In the listing below, find each line that holds "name" and list it.

─── AVAILABLE DATA

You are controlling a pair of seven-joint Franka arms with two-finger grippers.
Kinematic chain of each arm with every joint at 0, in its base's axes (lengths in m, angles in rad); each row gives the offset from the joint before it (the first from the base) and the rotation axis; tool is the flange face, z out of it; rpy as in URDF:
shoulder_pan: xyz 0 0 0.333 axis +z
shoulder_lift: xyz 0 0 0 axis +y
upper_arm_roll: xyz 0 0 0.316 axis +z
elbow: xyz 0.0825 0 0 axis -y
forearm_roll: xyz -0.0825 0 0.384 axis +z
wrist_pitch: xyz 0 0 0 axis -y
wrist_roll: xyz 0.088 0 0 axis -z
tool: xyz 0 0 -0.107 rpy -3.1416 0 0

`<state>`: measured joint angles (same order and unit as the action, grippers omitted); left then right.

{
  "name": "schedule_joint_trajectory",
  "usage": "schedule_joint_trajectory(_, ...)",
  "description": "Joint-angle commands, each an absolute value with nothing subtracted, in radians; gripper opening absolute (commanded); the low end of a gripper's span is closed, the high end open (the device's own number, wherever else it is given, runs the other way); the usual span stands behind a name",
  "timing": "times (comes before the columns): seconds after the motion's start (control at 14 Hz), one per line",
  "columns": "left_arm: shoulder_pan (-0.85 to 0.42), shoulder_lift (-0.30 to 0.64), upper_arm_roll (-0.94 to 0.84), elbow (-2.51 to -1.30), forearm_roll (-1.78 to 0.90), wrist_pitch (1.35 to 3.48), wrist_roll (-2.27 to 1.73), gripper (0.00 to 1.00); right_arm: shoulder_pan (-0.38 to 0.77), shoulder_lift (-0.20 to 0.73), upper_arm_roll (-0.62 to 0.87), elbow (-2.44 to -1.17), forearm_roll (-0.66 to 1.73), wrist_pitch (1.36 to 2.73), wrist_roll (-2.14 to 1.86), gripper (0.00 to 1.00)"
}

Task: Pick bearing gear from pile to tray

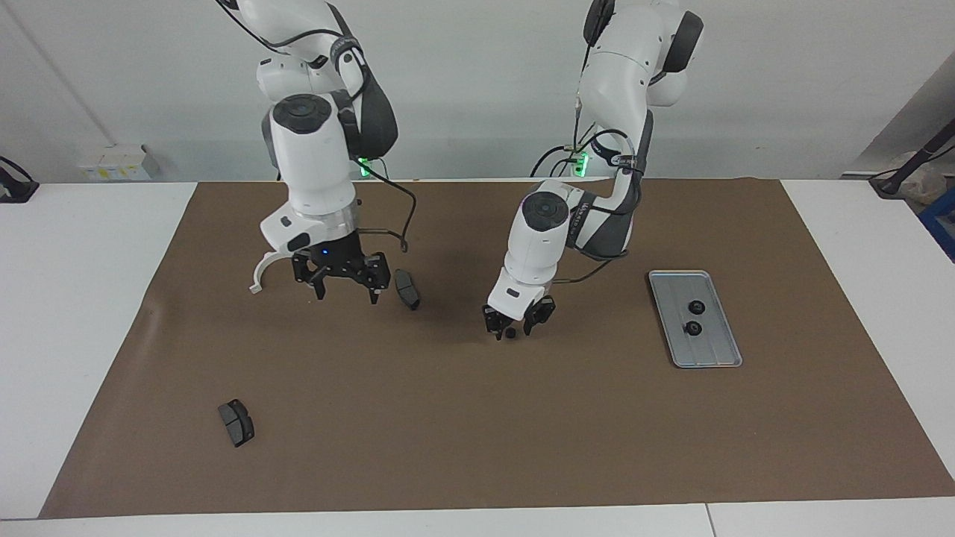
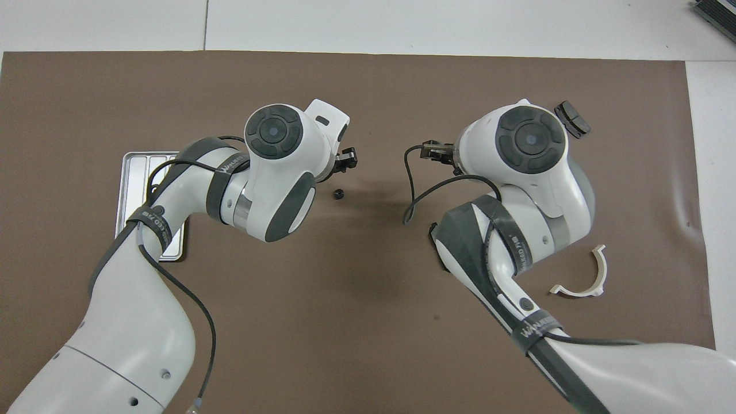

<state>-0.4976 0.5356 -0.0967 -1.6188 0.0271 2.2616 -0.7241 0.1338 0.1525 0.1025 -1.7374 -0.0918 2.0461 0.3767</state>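
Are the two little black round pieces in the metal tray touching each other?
Apart. The facing view shows the two black pieces with bare tray between them.

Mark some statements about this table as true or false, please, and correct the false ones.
1. The tray holds two black round pieces. True.
2. The left tool is over the tray. False: it is at a loose black piece on the mat.
3. The right tool holds the white bracket. False: it is open, empty and raised near the bracket.
4. One dark pad lies farther from the robots than the other pad. True.
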Motion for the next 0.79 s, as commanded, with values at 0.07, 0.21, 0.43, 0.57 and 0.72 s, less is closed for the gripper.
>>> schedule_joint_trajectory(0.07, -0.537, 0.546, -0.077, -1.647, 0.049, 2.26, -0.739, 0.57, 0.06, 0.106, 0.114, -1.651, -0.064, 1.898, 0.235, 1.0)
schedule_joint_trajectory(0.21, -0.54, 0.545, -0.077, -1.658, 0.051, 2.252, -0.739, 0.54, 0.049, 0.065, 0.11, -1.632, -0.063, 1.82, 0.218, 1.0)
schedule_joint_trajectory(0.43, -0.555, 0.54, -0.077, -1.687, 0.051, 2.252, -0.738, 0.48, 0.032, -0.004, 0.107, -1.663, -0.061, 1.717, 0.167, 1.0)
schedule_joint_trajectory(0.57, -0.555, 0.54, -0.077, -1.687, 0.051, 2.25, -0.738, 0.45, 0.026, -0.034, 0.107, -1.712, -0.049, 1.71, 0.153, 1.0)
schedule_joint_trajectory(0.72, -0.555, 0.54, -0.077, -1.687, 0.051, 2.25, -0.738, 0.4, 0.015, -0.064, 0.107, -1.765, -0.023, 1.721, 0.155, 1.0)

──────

SOLUTION TO THE EXERCISE:
  "name": "schedule_joint_trajectory",
  "description": "Joint-angle commands, each an absolute value with nothing subtracted, in radians; gripper opening absolute (commanded); the low end of a gripper's span is closed, the high end open (the device's own number, wherever else it is given, runs the other way); the usual span stands behind a name",

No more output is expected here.